I agree that looks matter. I am susceptable to our consumerist economy too, especially at the grocery store. I teach kids that a national brand product has the same contents inside the package as the store brand product, and yet I just buy what is on sale or the brand that I prefer over the store brand. I realize the hipocracy, but how can I be immune to the science of brandology?!
The What Not to Wear episode I watched yesterday said, at one point, that Pam's bad hair and lack of make up were hiding her beauty! As soon as I heard that, I cringed!Postrel made two points that I loved.
1. "Aesthetics is nothing more than a tool for manipulation and deceit."
2. "... sign of the pervasive falsehood oiling the machinery of gratification and instant desire that is contemporary capitalism."
Both of these quotes flash me back to the Paul Hirsch interview when he said that editing movies is all deceit and lies. Which I stated earlier is not true of teaching. But now, I think that maybe I was wrong when I consider my grocery shopping habits. Sometimes, maybe we do teach an ideal instead of the real. Postrel went on to question form and function (surface and sebstance) like Susanka, when she discusses the not so big house- without function, what is the point in anything. So in our society, and to our students, why is branding so important? Why do we care?!? Now it is Hollister, American Eagle, and Pink.

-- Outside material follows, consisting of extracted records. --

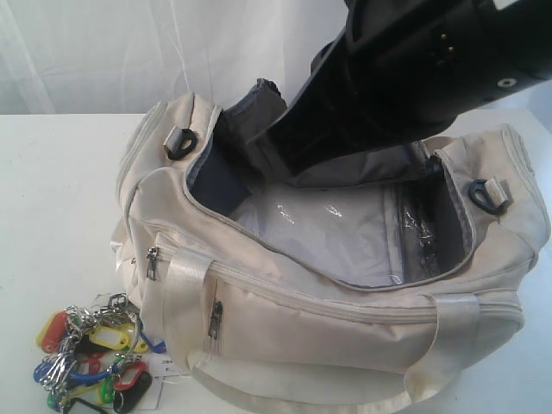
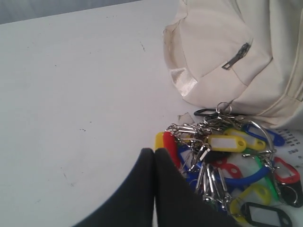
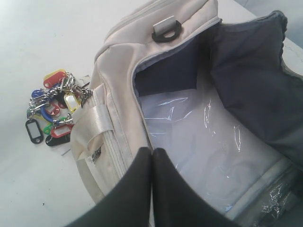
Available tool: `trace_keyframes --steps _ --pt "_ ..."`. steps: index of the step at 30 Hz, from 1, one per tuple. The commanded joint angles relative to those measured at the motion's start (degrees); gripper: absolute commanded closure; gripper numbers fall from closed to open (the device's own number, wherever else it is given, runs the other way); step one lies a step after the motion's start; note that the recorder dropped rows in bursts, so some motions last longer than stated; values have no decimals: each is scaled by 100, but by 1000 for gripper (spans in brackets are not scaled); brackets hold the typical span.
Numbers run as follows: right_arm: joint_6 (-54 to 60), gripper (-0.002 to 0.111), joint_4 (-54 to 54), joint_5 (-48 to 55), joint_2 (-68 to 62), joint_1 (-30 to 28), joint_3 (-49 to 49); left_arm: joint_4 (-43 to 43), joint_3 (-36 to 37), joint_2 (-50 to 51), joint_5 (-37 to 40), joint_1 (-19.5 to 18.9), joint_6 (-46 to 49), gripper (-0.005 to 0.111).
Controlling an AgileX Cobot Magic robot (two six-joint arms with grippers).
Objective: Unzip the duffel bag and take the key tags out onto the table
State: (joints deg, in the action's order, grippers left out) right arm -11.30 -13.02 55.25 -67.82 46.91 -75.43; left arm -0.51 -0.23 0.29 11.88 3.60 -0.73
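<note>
Exterior view, bag: the duffel bag [image 1: 345,297] is soft cream woven fabric, slumped, with its main zip wide open. It shows grey lining, a glossy, crinkled clear plastic sheet [image 1: 336,237] on its floor and pale, shiny webbing handles.
Exterior view, tags: the key tags [image 1: 90,358] are glossy plastic in red, yellow, blue, green and black, tangled on metal rings. They lie on the smooth white table [image 1: 52,190] just beside the bag's front pocket, well away from the table's far edge.
Exterior view, arm: a black arm [image 1: 405,78] reaches over the open mouth; its jaws are hidden.
Left wrist view, jaws: the left gripper [image 2: 154,153] has matte black fingers pressed together, with nothing held.
Left wrist view, tags: the key tags [image 2: 227,161] lie on the table [image 2: 71,94] right at the fingertips – contact cannot be told.
Right wrist view, jaws: the right gripper [image 3: 151,153] is closed tight and empty, at the rim of the duffel bag [image 3: 118,94].
Right wrist view, tags: the key tags [image 3: 52,109] are outside the bag – well apart from these jaws.
</note>
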Motion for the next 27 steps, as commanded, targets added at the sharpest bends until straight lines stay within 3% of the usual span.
trace_keyframes --steps 1,6,27 --pt "-9 108 -12 -49 34 -12 22 -48 23 -29 -35 -339 -61 107" --pt "-9 108 -12 -49 34 -12 22 -48 23 -29 -35 -562 -61 107" --pt "-9 108 -12 -49 34 -12 22 -48 23 -29 -35 -562 -61 107"
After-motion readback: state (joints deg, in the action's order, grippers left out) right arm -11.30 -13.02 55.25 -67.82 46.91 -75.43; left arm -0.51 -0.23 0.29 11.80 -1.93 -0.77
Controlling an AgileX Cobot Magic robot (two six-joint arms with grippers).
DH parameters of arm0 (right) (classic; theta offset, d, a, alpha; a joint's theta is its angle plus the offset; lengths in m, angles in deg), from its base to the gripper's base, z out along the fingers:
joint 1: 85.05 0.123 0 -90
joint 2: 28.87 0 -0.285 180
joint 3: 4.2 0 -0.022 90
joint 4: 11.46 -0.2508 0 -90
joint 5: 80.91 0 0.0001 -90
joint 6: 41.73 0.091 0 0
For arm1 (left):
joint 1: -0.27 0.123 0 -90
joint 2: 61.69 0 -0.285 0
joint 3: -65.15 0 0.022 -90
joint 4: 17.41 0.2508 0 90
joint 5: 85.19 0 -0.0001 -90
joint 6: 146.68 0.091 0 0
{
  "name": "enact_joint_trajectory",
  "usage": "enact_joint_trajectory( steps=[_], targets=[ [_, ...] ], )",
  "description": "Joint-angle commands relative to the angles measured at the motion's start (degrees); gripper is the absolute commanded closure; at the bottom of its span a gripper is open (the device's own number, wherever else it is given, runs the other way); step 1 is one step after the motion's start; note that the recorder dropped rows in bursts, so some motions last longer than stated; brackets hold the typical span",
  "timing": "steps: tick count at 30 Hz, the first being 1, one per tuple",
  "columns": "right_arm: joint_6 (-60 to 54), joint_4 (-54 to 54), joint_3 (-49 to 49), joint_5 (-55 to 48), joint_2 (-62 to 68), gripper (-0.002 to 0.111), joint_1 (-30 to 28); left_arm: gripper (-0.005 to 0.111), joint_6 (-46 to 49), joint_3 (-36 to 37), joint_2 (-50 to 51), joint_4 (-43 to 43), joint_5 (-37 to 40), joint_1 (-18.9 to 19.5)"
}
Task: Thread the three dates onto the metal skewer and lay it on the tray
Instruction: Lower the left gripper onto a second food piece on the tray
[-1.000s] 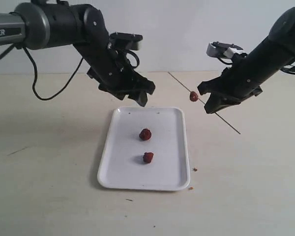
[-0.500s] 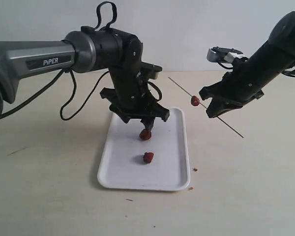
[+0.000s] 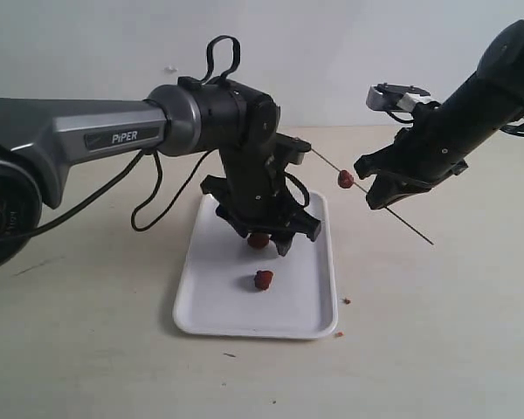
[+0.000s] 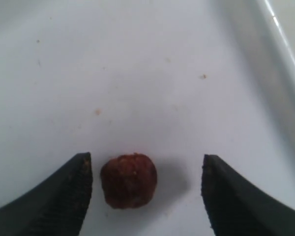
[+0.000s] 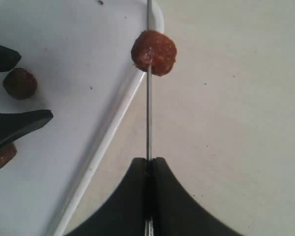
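A white tray [image 3: 210,297] lies on the table. Two dates rest on it: one [image 3: 259,240] sits between the fingers of my open left gripper [image 3: 264,243], and another [image 3: 263,279] lies nearer the front. In the left wrist view that date [image 4: 129,180] lies on the tray [image 4: 137,73], close to one finger of the left gripper [image 4: 145,169] and apart from the other. My right gripper [image 3: 375,195] is shut on the metal skewer [image 3: 410,225], held in the air right of the tray. A third date [image 3: 345,179] is threaded on it. The right wrist view shows skewer [image 5: 148,118], date [image 5: 154,52] and right gripper [image 5: 148,161].
Small brown crumbs [image 3: 346,301] lie on the table by the tray's right front corner. The left arm's black cable [image 3: 148,218] hangs over the table left of the tray. The left arm's body spans the tray's far half.
My left arm has swung in from behind the tray and come down, its open jaws now on either side of the farther date. The right arm and skewer have barely moved.
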Motion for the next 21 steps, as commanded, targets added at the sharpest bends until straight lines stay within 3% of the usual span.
enact_joint_trajectory(
  steps=[1,6,12,21],
  targets=[
    [-0.7,-0.5,-0.4,-0.2,-0.9,0.108,-0.3,0.043,-0.4,-0.3,0.2,0.3,-0.7,0.0],
    [-1.6,-1.0,-0.4,0.0,-0.9,0.108,-0.3,0.045,-0.4,-0.3,0.2,0.4,0.1,0.0],
    [-1.6,-1.1,-0.4,-0.1,-0.9,0.108,-0.3,0.061,-1.1,-0.3,0.2,0.4,0.1,0.0],
    [-1.7,-1.1,-0.4,-0.1,-0.9,0.108,-0.3,0.061,-1.6,-0.3,0.2,0.4,0.1,0.1]
  ],
)
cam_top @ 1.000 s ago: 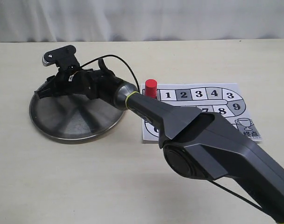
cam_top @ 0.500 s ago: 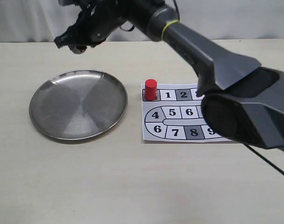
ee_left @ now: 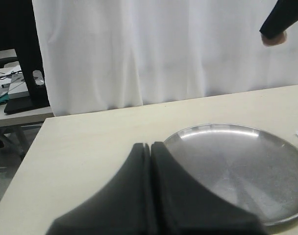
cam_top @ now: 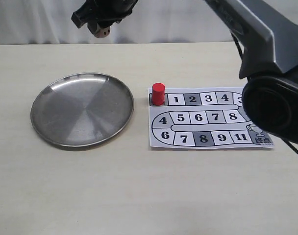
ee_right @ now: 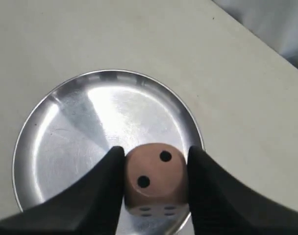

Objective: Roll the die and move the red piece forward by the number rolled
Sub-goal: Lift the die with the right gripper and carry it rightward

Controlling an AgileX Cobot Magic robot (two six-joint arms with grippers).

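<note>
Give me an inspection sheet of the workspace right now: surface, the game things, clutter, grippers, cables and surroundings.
Surface: light table, bare apart from the items below.
Job's things: die held up in the air, with the plate below it in the right wrist view; red piece upright on the dark start square beside 1 on the board sheet; steel plate empty.
Clutter: nothing seen.
Grippers: right gripper shut on the die; left gripper shut, holding nothing, low near the plate.
Cables: thin black cable under the right arm.
Surroundings: white curtain behind; side desk beyond the table.
</note>
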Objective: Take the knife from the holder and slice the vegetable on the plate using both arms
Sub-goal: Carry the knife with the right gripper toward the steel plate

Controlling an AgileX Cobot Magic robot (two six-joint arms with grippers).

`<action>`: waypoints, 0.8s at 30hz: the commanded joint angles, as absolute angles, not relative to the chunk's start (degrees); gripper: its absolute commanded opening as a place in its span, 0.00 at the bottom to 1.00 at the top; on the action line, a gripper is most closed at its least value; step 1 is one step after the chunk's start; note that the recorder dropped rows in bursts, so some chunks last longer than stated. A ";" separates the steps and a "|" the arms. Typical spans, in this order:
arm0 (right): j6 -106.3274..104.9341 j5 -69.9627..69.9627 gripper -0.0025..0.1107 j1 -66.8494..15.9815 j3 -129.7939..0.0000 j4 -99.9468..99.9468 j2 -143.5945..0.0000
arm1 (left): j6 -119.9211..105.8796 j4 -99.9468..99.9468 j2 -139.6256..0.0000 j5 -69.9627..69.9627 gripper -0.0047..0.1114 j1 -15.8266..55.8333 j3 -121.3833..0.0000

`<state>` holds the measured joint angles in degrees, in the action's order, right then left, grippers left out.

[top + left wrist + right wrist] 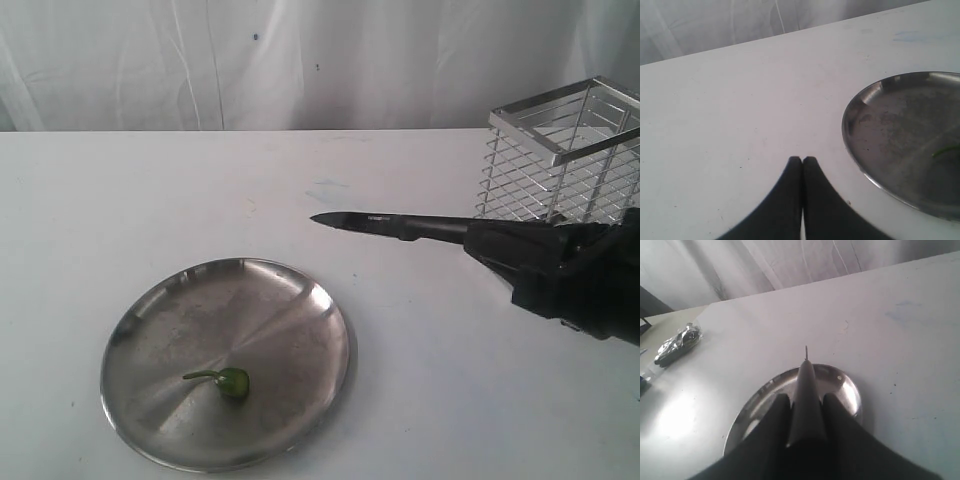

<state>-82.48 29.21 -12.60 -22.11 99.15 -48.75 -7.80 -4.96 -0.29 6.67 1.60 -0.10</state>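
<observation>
My right gripper (478,238) is shut on the knife (385,223), holding its black handle so the dark blade points left, above the table between the holder (565,150) and the plate (300,300). In the right wrist view the knife (806,385) runs out between the fingers (777,412) over the plate (847,385). A small green chili, the vegetable (227,380), lies on the plate near its front. My left gripper (802,161) is shut with nothing in it, over bare table beside the plate (860,107). Only the chili's stem (945,150) shows there.
The chrome wire holder stands at the back right of the white table. A white curtain hangs behind the table. In the right wrist view a small clear bag with dark contents (677,344) lies off on a neighbouring surface.
</observation>
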 commanded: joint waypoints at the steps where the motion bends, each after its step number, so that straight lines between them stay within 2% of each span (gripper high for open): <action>1: -86.41 29.34 0.02 -12.68 -21.85 99.95 -48.61 | -7.78 -5.47 0.00 6.53 0.04 1.81 0.00; 11: -83.82 23.60 0.02 -12.68 -21.96 99.95 -48.86 | -7.78 -5.47 0.00 6.53 0.04 1.81 0.00; 16: -82.10 21.86 0.02 -12.57 -25.16 99.95 -55.86 | -7.78 -5.47 0.00 6.53 0.04 1.81 0.00; 20: -77.70 28.68 0.02 -12.57 -29.22 99.95 -65.09 | -7.78 -5.47 0.00 6.53 0.04 1.81 0.00; 24: -77.70 26.96 0.02 -12.57 -29.78 99.95 -67.60 | -7.78 -5.47 0.00 6.53 0.04 1.81 0.00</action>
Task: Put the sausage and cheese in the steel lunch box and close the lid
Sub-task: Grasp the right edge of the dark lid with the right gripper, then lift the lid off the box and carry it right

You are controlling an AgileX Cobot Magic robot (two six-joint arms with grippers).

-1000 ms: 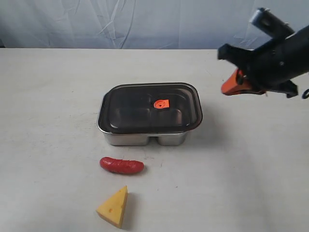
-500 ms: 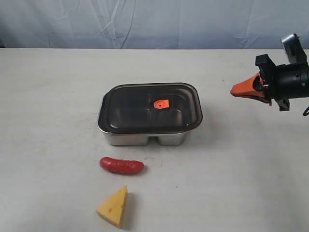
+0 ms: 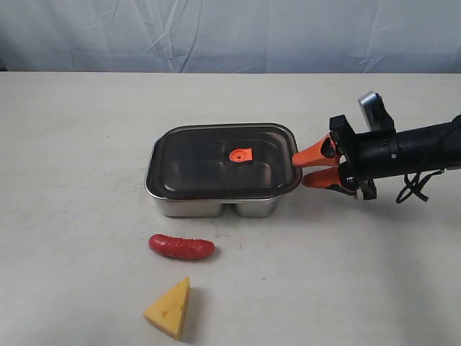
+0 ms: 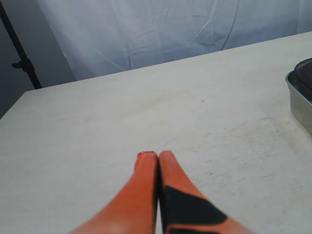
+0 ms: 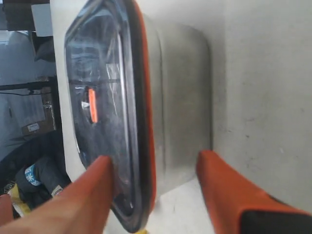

When I was in middle school, it was I.O.U, Skidz, and Z. Cavvaricci. But why, when we know its not whats on the outside that counts? Have we, as a society, confused product branding with people branding? While a flashy package may make us choose a more expensive toothpaste, does it also now make us choose people?!? I know there are many answers and possibilities for these thoughts, but maybe we as teachers need to be extra careful that our consumerist subconcious does not blur lines in our classrooms.